Portugalidade gandaresa

PORTUGA GANDA1

 

Reporto-me ao artigo do Público de 2 de Dezembro de 2021, subordinado ao tema Amo a Portugalidade, do Embaixador Jubilado, Fernando d’Oliveira Neves. Tal aconteceu na sequência da intervenção do também embaixador de Cabo Verde, Onésimo da Silveira, aquando da sua despedida de Portugal, ao dizer que amava a Portugalidade. Estas palavras tocaram particularmente o articulista, que representava o governo português. Também aquela leitura me despertou para o facto de eu poder evocar, do mesmo modo, a minha “portugalidade gandaresa”, assim desta maneira:
Nos anos oitenta, Narciso Oliveira, após vinte anos na pesca do bacalhau, mudou o rumo da sua vida tornando-se tripulante de navios-cruzeiro! Entre muitas estórias que me contou, aquela que melhor cabe neste contexto, reporta-se a uma paragem na Austrália quando, visitando a cidade de Melbourne, onde estavam atracados, foi interpelado por um indivíduo que logo lhe perguntou se era português e de onde, ao qual ele respondeu ser de Cantanhede, perto de Coimbra. - De Cantanhede sou eu e não te conheço de lá, retorquiu o outro! E Narciso referiu então ser da Tocha, o que não causou grande espanto ao seu interlocutor, que logo acrescentou: - És da Tocha, sim senhor, e o teu pai é o dono do Escondidinho, que fica no largo, já a caminho da Praia, onde se come um bacalhau divino e se bebe um vinho tinto de estalo! E tu és, sem tirar nem pôr, a cara chapada do teu pai.
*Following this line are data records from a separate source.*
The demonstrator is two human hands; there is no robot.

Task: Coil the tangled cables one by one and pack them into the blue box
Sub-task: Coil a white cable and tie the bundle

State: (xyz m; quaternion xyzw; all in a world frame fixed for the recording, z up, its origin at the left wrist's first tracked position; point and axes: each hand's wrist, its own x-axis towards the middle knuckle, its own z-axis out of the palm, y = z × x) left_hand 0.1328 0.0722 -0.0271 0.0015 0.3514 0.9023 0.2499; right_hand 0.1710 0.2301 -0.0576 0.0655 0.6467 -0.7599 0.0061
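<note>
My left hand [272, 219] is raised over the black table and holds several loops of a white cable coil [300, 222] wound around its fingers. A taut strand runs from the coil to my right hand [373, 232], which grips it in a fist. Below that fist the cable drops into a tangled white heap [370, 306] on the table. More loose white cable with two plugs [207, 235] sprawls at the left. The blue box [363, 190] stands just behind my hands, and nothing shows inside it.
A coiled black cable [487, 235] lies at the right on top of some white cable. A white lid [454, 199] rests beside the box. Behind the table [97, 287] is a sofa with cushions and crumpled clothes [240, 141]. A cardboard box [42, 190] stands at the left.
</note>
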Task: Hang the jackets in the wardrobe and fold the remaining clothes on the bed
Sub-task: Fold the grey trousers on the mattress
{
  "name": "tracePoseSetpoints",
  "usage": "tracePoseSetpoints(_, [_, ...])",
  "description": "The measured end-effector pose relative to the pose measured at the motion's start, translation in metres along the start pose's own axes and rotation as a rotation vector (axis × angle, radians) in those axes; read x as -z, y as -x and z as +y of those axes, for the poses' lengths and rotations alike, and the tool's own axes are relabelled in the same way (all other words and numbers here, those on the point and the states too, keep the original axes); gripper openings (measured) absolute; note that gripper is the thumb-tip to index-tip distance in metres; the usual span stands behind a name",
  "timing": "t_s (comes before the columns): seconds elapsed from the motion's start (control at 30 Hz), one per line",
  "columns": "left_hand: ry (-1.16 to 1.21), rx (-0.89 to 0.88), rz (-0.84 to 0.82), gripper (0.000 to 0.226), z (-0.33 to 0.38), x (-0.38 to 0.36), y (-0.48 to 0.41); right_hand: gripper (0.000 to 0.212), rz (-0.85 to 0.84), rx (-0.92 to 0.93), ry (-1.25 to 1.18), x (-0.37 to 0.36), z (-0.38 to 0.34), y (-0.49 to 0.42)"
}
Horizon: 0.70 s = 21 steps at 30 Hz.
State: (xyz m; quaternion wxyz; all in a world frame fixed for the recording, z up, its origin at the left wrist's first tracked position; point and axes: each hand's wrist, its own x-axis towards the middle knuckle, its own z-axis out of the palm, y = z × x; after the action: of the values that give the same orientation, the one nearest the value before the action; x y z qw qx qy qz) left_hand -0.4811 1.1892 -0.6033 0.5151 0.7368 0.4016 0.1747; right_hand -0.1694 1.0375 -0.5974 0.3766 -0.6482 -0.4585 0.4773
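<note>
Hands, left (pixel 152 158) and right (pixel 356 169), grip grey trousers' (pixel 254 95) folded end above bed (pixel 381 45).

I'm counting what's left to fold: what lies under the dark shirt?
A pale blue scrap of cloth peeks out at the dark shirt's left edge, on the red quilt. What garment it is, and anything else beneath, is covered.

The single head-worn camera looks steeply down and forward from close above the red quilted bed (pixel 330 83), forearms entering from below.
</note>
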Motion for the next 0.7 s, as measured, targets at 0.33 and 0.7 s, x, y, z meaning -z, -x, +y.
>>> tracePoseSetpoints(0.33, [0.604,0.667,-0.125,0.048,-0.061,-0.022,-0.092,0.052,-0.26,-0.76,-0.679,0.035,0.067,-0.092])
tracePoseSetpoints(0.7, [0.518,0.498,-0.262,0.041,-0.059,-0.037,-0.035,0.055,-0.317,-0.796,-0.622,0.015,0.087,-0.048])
E cada um lá seguiu o seu caminho interiorizando aquele dizer de que o mundo é pequeno!
Los Angeles, ano de 2006. Decorria ali um colóquio promovido pela Sociedade Luso-Americana de alunos pós-graduados, onde interveio, como orador, um investigador natural de Covões, Cantanhede, que havia feito a sua formação académica em Harvard. Após o jantar, que encerrou com a actuação de um quarteto de sopro, abeirou-se do palestrante uma executante de clarinete, perguntando-lhe se não tinha tocado na Filarmónica de Covões. Surpreendido, aquele logo lhe respondeu que sim, e que ali tinha tocado saxofone alto mais de dez anos, ao que ela retorquiu que também havia pertencido à Filarmónica da Pocariça. E recordou-lhe as vezes que se cruzaram e tocaram lado a lado! Segundo aquele veio a apurar, a referida jovem fazia então carreira nos Estados Unidos, onde trabalhava em bandas sonoras para filmes, alguns de Hollywood!
E finalizo com este episódio que testemunhei aquando da minha ida ao Brasil, na altura coordenador cultural do Inatel, por ocasião de umas comemorações do 10 de Junho. Fiz questão de incidir a minha visita a S. Paulo, sobretudo para ter oportunidade de abraçar os muitos amigos da minha terra. De todos os convívios que me proporcionaram, há um que exalta a “portugalidade” que aqui evoco. O almoço daquele domingo era na Xácara Termas dos Covões, na cidade Ferraz de Vasconcelos, Estado de S. Paulo. Esperava-me um enlevo: sentada num pequeno banco, ao portão, uma mulher toda de preto, com o chapéu de gandaresa sem fitas nem pena, com o lenço amarrado ao rosto e envolta num xaile com cadilhos, passava as contas do terço que, vim a saber, todos os dias rezava por alma do seu homem, que partira, tinha ela vinte e oito anos, deixando--a com dois filhos nos braços. Era a tia Rosa Lota. Tinha ido para o Brasil com a família em 1960, e ali acabaria por morrer 55 anos depois. Os beijos e os abraços daquela anciã, que nunca tirou o luto pesado nem sequer dentro de casa, e nem mesmo andou de mangas arregaçadas desde que o seu Manuel falecera, fizeram-me sentir que eu tinha reencontrado, naquela mulher, a minha avó da Gândara!